Japan lawmakers probe UFO security 'threat'
TOKYO
UFO sightings should not be dismissed out of hand because they could in fact be surveillance drones or weapons, say Japanese lawmakers who launched a group on Thursday to probe the matter.
The non-partisan group, which counts former defense ministers among its 80-plus members, will urge Japan to ramp up abilities to detect and analyse unidentified anomalous phenomena (UAPs), more commonly known as UFOs.
Although the phenomenon is often associated with little green men in the popular imagination, it has become a hot political topic in the United States.
Washington said last year it was examining 510 UFO reports — more than triple the number in its 2021 file — and NASA in September said it wants to shift the conversation "from sensationalism to science".
The Japanese parliamentarians hope to bring the domestic perception of UAPs in line with its ally's following several scares related to suspected surveillance operations.

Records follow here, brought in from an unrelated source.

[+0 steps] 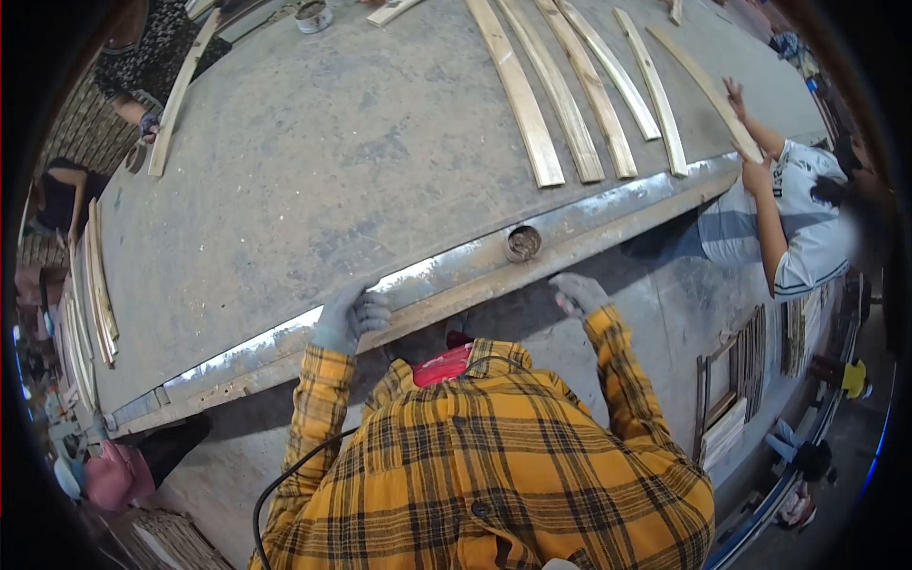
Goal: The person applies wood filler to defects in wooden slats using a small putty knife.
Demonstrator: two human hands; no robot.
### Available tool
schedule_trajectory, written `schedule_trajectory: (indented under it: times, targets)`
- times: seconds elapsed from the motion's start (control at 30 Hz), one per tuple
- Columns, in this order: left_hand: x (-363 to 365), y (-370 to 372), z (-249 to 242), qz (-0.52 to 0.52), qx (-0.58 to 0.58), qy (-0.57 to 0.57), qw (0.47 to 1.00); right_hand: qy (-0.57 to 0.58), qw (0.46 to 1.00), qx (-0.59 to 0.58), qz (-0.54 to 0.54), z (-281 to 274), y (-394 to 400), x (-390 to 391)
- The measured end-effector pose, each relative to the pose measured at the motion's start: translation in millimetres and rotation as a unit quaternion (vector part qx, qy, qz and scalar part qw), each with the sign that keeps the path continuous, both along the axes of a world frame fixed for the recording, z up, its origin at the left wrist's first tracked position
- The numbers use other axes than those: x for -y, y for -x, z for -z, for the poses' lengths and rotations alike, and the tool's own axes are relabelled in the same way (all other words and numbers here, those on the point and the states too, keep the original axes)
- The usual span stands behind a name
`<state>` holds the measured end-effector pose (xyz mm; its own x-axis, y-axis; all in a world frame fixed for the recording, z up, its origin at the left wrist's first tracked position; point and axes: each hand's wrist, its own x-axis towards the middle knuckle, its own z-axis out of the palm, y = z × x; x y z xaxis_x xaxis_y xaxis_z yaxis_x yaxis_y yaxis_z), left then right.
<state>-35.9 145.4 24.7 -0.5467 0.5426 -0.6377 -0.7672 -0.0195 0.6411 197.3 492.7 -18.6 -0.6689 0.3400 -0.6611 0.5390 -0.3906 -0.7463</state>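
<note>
My left hand (351, 317), in a grey glove, is at the metal-edged front of the large table (285, 180). Its fingers point right, loosely bent and apart, with nothing seen in them. Off the table's front edge hangs my right hand (580, 294), also gloved in grey; thumb and fingers are parted and hold nothing visible. Between and beyond the hands, a round tin (523, 243) with brown stuff inside is on the metal edge strip (432, 275). The nearest wood strips (560, 123) lie side by side farther back.
At right, a person in a white shirt (803, 204) holds a long wood strip (708, 90). Another person's hand (149, 126) at upper left touches a strip (183, 100). More strips (99, 290) lie along the left side. A can (313, 16) stands at the back.
</note>
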Motion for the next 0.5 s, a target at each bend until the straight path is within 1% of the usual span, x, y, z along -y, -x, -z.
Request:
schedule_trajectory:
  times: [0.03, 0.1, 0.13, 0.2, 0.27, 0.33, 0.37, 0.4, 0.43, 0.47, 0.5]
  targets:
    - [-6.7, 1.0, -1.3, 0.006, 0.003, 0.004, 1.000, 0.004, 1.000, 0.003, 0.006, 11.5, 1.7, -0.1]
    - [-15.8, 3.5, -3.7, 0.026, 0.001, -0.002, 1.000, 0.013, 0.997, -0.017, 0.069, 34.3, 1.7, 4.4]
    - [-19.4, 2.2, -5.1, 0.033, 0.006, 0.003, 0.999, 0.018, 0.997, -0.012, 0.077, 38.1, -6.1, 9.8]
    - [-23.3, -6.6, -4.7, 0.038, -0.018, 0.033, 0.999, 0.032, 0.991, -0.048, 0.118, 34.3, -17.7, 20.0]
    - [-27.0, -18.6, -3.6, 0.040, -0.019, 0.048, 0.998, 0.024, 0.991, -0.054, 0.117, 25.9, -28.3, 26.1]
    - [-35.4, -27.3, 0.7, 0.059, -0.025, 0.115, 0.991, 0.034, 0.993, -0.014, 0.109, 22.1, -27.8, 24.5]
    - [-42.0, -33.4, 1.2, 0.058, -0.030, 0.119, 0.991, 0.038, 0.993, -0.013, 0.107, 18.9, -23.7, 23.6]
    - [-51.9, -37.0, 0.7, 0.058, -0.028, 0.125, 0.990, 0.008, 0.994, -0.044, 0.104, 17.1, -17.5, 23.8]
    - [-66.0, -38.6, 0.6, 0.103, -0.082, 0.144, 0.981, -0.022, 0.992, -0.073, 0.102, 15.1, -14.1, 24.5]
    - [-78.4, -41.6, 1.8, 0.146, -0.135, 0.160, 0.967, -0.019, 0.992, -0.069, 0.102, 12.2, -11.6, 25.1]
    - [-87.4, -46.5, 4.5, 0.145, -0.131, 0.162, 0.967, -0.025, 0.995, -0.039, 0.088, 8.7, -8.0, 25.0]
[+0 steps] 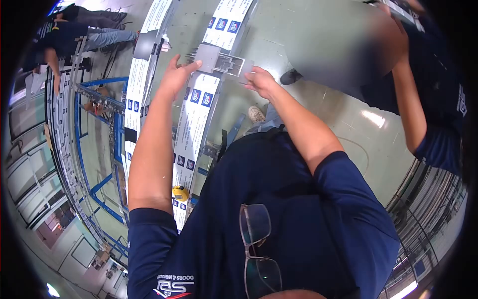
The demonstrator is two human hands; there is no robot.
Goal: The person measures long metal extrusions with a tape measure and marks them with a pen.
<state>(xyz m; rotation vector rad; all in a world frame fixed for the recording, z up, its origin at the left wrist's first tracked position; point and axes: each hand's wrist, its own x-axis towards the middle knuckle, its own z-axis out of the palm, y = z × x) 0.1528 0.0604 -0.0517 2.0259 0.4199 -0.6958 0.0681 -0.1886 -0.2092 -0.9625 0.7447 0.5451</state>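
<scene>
Head view: a grey metal bracket (222,62), boxy and dull with thin prongs, sits at the far end of a long white profile (196,119) wrapped in film printed with blue logos. Left hand (178,74) lies open, fingertips touching the bracket's near-left edge. Right hand (260,82) pinches its right end with curled fingers. Smooth green floor (318,45) lies below.

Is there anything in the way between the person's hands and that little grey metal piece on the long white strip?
Nothing visible is. The left hand and right hand both already touch the grey metal piece, one at each end, on top of the long white strip.
</scene>
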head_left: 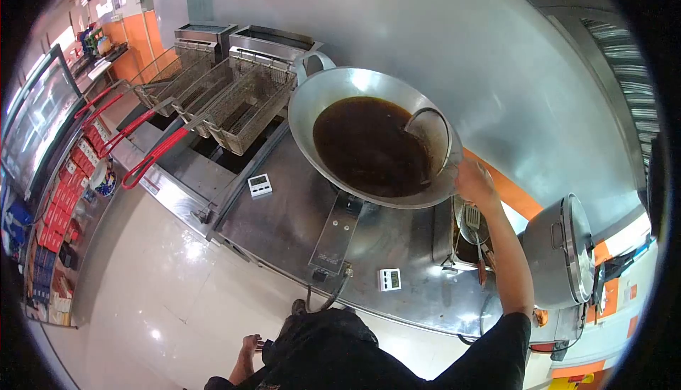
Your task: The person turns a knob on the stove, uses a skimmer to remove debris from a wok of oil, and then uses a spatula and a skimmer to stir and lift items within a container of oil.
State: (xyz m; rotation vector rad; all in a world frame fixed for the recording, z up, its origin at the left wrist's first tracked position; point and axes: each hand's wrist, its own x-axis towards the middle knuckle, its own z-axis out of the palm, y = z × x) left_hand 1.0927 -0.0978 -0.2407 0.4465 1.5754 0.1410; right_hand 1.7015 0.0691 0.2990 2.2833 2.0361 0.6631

"It is extremely irresponsible of us to be resigned to the fact that something is unknowable, and to keep turning a blind eye to the unidentified," group member and former defense minister Yasukazu Hamada said before the launch.
In an embarrassment for Japan's defense ministry, unauthorised footage of a docked helicopter destroyer recently proliferated on Chinese social media after an apparent drone intrusion into a military facility.
And last year the ministry said it "strongly presumes" that flying objects sighted in Japanese skies in recent years were surveillance balloons sent by China.
In Japan, UFOs have long been seen as "an occult matter that has nothing to do with politics", opposition lawmaker Yoshiharu Asakawa, a pivotal member of the group, has said.
But if they turn out to be "cutting-edge secret weapons or spying drones in disguise, they can pose a significant threat to our nation's security".
The U.S. Defense Department in 2022 established the All-Domain Anomaly Resolution Office (AARO) to investigate UAPs.
An AARO report last year designated the region stretching from western Japan to China as a "hotspot" for UAP sightings, based on trends between 1996 and 2023.
It later concluded in a congressionally ordered 60-page review that there was no evidence of alien technology, or attempts by the U.S. government to hide it from the public.
The Japanese lawmakers will push for the country to create an equivalent to the Pentagon's AARO and to further boost intelligence cooperation with the United States.
Christopher Mellon, a UAP expert and former U.S. intelligence official, will give an online talk to the group on Thursday.